Work task —
Character for character, give back every line below.

Given material —
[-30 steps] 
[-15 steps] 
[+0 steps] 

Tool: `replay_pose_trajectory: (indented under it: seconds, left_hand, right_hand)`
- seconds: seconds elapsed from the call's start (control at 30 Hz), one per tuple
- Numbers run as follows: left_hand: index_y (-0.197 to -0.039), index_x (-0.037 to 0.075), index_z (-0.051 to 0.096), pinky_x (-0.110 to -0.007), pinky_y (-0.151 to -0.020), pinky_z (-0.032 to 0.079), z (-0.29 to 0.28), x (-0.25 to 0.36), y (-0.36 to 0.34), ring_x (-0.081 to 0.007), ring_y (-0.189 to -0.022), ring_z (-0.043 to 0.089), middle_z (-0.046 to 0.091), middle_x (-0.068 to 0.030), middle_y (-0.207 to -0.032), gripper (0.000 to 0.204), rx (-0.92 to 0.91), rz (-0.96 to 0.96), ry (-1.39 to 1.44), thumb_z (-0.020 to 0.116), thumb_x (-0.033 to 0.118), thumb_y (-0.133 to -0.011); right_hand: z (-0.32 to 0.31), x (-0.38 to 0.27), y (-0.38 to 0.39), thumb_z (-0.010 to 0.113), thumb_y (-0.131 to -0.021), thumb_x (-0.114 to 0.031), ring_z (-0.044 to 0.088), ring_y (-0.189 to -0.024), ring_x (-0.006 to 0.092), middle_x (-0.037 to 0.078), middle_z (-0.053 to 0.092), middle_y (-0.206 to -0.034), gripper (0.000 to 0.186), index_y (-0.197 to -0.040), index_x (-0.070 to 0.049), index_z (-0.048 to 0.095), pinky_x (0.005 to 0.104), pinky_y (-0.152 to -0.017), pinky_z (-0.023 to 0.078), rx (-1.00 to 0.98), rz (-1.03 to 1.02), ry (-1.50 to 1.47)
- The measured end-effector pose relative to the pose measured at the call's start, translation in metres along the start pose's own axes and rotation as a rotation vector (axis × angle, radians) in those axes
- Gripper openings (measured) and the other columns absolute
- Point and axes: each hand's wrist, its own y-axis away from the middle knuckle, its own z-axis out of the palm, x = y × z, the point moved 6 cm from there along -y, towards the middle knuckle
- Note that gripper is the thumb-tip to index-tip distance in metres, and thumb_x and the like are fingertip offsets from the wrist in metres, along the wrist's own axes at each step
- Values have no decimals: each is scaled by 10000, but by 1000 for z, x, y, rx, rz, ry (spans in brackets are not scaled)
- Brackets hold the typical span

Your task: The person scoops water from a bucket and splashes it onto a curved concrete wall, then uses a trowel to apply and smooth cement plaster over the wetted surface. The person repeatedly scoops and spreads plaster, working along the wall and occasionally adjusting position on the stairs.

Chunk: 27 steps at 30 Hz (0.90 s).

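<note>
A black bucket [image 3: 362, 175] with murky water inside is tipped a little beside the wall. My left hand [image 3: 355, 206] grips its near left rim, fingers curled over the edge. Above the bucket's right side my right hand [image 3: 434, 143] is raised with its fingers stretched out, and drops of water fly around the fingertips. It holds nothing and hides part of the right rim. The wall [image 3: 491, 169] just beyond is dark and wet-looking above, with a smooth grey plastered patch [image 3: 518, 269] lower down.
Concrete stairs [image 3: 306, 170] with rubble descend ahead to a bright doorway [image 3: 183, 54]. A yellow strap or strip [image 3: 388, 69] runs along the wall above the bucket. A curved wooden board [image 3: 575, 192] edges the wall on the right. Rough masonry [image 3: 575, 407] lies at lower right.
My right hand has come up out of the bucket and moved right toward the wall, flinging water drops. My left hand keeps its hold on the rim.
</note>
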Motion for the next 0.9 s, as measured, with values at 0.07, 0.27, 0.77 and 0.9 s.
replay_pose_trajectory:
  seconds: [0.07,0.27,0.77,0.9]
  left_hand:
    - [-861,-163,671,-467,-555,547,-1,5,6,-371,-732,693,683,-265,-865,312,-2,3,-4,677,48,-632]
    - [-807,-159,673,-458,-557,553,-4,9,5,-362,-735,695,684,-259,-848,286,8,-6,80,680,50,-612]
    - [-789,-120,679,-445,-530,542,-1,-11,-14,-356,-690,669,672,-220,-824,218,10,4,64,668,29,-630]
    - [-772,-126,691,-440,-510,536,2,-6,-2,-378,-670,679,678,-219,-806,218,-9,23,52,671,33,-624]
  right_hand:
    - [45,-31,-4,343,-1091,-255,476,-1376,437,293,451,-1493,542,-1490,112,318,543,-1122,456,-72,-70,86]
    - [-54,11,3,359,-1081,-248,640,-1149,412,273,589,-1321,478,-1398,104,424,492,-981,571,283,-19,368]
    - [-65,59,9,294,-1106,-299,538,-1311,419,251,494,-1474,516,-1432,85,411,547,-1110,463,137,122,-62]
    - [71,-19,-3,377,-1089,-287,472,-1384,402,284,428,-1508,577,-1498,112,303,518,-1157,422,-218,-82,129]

Answer box —
[-30 steps] 
[-15 steps] 
[+0 steps] 

Tool: `replay_pose_trajectory: (indented under it: seconds, left_hand, right_hand)`
- seconds: seconds elapsed from the call's start (control at 30 Hz), one per tuple
- Numbers run as follows: left_hand: index_y (-0.197 to -0.039), index_x (-0.037 to 0.075), index_z (-0.051 to 0.096), pinky_x (-0.110 to -0.007), pinky_y (-0.151 to -0.020), pinky_z (-0.032 to 0.079), z (-0.29 to 0.28), x (-0.25 to 0.36), y (-0.36 to 0.34), ring_x (-0.081 to 0.007), ring_y (-0.189 to -0.022), ring_z (-0.043 to 0.089), middle_z (-0.046 to 0.091), middle_x (-0.068 to 0.030), middle_y (-0.207 to -0.032), gripper (0.000 to 0.204), rx (-0.92 to 0.91), rz (-0.96 to 0.96), ry (-1.39 to 1.44), thumb_z (-0.020 to 0.116), thumb_x (-0.033 to 0.118), thumb_y (-0.133 to -0.011); right_hand: z (-0.32 to 0.31), x (-0.38 to 0.27), y (-0.38 to 0.39), thumb_z (-0.010 to 0.113), thumb_y (-0.131 to -0.021), thumb_x (-0.114 to 0.031), ring_z (-0.044 to 0.088), ring_y (-0.189 to -0.024), ring_x (-0.006 to 0.092), middle_x (-0.037 to 0.078), middle_z (-0.053 to 0.092), middle_y (-0.206 to -0.034), gripper (0.000 to 0.186), index_y (-0.197 to -0.040), index_x (-0.070 to 0.049), index_z (-0.048 to 0.095), pinky_x (0.005 to 0.104), pinky_y (-0.152 to -0.017), pinky_z (-0.023 to 0.078), rx (-1.00 to 0.98), rz (-1.03 to 1.02), ry (-1.50 to 1.47)
- The measured end-effector pose relative to the pose measured at the call's start, translation in metres along the start pose's own axes and rotation as a rotation vector (axis × angle, radians) in those axes
- Gripper openings (measured) and the other columns absolute
- Point and axes: each hand's wrist, its own y-axis away from the middle knuckle, its own z-axis out of the palm, x = y × z, the point moved 6 cm from there along -y, towards the middle knuckle
- Note that gripper is the thumb-tip to index-tip distance in metres, and thumb_x and the like are fingertip offsets from the wrist in metres, along the wrist's own axes at each step
- Values have no decimals: each is scaled by 10000, but by 1000 for z, x, y, rx, rz, ry (spans in brackets are not scaled)
- Brackets hold the typical span

Your task: The person scoops water from a bucket and splashes it onto a curved concrete wall, then uses a trowel to apply and smooth cement plaster over the wetted surface. The person repeatedly scoops and spreads plaster, working along the wall and occasionally adjusting position on the stairs.

Chunk: 27 steps at 30 Hz (0.90 s).

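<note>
A black bucket [image 3: 362, 175] with murky water inside is tipped a little beside the wall. My left hand [image 3: 355, 206] grips its near left rim, fingers curled over the edge. Above the bucket's right side my right hand [image 3: 434, 143] is raised with its fingers stretched out, and drops of water fly around the fingertips. It holds nothing and hides part of the right rim. The wall [image 3: 491, 169] just beyond is dark and wet-looking above, with a smooth grey plastered patch [image 3: 518, 269] lower down.
Concrete stairs [image 3: 306, 170] with rubble descend ahead to a bright doorway [image 3: 183, 54]. A yellow strap or strip [image 3: 388, 69] runs along the wall above the bucket. A curved wooden board [image 3: 575, 192] edges the wall on the right. Rough masonry [image 3: 575, 407] lies at lower right.
My right hand has come up out of the bucket and moved right toward the wall, flinging water drops. My left hand keeps its hold on the rim.
</note>
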Motion for the next 0.9 s, as measured, with values at 0.07, 0.27, 0.77 and 0.9 s.
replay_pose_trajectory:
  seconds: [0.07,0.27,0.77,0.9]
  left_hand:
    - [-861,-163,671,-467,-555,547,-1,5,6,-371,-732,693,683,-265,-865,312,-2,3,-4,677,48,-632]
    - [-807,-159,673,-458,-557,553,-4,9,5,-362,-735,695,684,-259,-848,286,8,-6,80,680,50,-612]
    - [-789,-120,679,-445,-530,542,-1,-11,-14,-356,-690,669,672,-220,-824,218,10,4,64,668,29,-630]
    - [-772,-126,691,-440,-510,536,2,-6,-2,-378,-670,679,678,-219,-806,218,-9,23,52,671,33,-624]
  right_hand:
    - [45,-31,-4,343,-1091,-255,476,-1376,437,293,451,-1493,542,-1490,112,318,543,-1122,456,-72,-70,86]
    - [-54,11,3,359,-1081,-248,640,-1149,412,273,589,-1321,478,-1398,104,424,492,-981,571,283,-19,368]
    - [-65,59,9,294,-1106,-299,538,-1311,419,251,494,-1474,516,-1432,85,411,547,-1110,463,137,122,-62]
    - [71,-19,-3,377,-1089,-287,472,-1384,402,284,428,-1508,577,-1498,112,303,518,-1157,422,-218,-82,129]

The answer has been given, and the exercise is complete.